Société ETABLISSEMENTS MOUSSA (M.K.A) c/ SUCAF Centrafrique

OHADA · Adoption : 29 janvier 2014

La Cour Commune de Justice et d'Arbitrage est saisie en matière de responsabilité civile. Le litige porte sur la vente aux enchères d'une cargaison de sucre. La Société M.K.A assigne la SUCAF pour faute dans l’achat du sucre. Le Tribunal de commerce puis la Cour d’appel ont débouté la Société M.K.A. La CCJA estime que le litige ne soulève aucune question relevant d’un Acte uniforme. Dès lors, elle se déclare incompétente. La Société M.K.A est condamnée aux dépens.

Ohadata J-15-49

TRAITE OHADA – RESPONSABILITE CIVILE – INCOMPETENCE DE LA CCJA

La CCJA est incompétente en matière de responsabilité civile, lorsque le litige ne soulève aucune question relative à l’application d’un Acte uniforme. Il en est ainsi notamment lorsque l'arrêt d'appel, comme le jugement de fond, a eu à rechercher si le défendeur, acquéreur de sucre dans une vente aux enchères, a eu un comportement fautif qui pourrait ouvrir réparation à la demanderesse.

ARTICLE 14 TRAITE OHADA

CCJA, 2ème ch., Arrêt n° 102/2013 du 30 décembre 2013 ; Pourvoi n° 023/2006/PC du 13/04/2006 : Société ETABLISSEMENTS MOUSSA dit M.K.A c/ SUCAF Centrafrique, Recueil de jurisprudence n° 20, Vol. 1, jan. – déc. 2013, p. 75-77.

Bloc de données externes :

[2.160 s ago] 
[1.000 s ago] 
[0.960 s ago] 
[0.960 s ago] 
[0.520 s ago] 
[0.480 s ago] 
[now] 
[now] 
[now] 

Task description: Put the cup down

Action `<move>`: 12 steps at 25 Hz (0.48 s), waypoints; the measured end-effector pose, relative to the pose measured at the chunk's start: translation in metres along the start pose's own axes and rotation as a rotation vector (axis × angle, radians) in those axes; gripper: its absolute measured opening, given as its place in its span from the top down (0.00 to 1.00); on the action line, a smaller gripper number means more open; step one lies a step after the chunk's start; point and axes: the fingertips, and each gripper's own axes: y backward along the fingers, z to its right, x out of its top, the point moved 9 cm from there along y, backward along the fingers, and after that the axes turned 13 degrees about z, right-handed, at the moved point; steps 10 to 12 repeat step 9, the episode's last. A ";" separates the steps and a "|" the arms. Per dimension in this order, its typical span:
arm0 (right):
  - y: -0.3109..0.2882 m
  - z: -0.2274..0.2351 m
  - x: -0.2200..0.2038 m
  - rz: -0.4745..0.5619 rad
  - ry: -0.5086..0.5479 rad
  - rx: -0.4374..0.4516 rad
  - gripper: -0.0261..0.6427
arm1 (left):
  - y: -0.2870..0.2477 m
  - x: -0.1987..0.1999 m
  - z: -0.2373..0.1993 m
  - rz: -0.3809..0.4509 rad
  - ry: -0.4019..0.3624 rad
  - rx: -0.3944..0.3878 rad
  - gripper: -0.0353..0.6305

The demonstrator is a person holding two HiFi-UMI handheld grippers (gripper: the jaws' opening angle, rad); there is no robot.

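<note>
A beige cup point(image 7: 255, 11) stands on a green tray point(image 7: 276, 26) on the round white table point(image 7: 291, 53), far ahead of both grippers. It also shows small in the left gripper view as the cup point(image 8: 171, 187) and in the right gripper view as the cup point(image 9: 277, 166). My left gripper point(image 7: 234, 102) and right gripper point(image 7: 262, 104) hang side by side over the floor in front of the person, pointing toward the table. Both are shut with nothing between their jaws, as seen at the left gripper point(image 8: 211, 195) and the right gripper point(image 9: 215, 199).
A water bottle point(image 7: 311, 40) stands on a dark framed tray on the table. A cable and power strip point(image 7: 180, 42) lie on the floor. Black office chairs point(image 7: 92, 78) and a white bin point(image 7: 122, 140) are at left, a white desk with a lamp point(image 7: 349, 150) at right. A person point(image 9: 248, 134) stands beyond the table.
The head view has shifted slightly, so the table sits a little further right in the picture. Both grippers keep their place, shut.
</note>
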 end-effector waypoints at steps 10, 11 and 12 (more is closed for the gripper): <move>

La Cour Commune de Justice et d’Arbitrage (CCJA) de l’Organisation pour l’Harmonisation en Afrique du Droit des Affaires (OHADA), Deuxième chambre, a rendu l’Arrêt suivant, en son audience publique du 30 décembre 2013, où étaient présents :

  • Messieurs Abdoulaye Issoufi TOURE, Président, Rapporteur
  • Francisco Namuano DIAS GOMES, Juge
  • Victoriano OBIANG ABOGO, Juge
  • Maître Jean-Bosco MONBLE, Greffier

Sur le pourvoi enregistré au greffe de la Cour de céans le 13 avril 2006 sous le n° 023/2006/PC et formé par Maître Nicolas TIANGAYE, Avocat au Barreau de Centrafrique, ancien Bâtonnier, BP 2094 Bangui, agissant au nom et pour le compte de la Société ETABLISSEMENTS MOUSSA en abrégé M.K.A, SARL ayant son siège social à Bangui, Avenue de l’indépendance, dans la cause qui l’oppose à SUCAF Centrafrique, S.A dont le siège social est à Bambari ayant pour Conseil Maître Jean Paul MOUSSA VEKETO, Avocat à la Cour, Avenue David DACKO, Immeuble Jean Marie NGUENGUOA, BP 2639 Bangui, en cassation de l’Arrêt n° 309 rendu le 16 décembre 2005 par la Chambre civile et commerciale de la Cour d’appel de Bangui et dont le dispositif est le suivant :

« En la forme : Déclare l’appel recevable ; Au fond : Confirme le jugement querellé dans toutes ses dispositions ; Met les dépens à la charge de l’appelante.**

La requérante invoque, à l’appui de son pourvoi, les deux moyens de cassation tels qu’ils figurent à la requête annexée au présent arrêt.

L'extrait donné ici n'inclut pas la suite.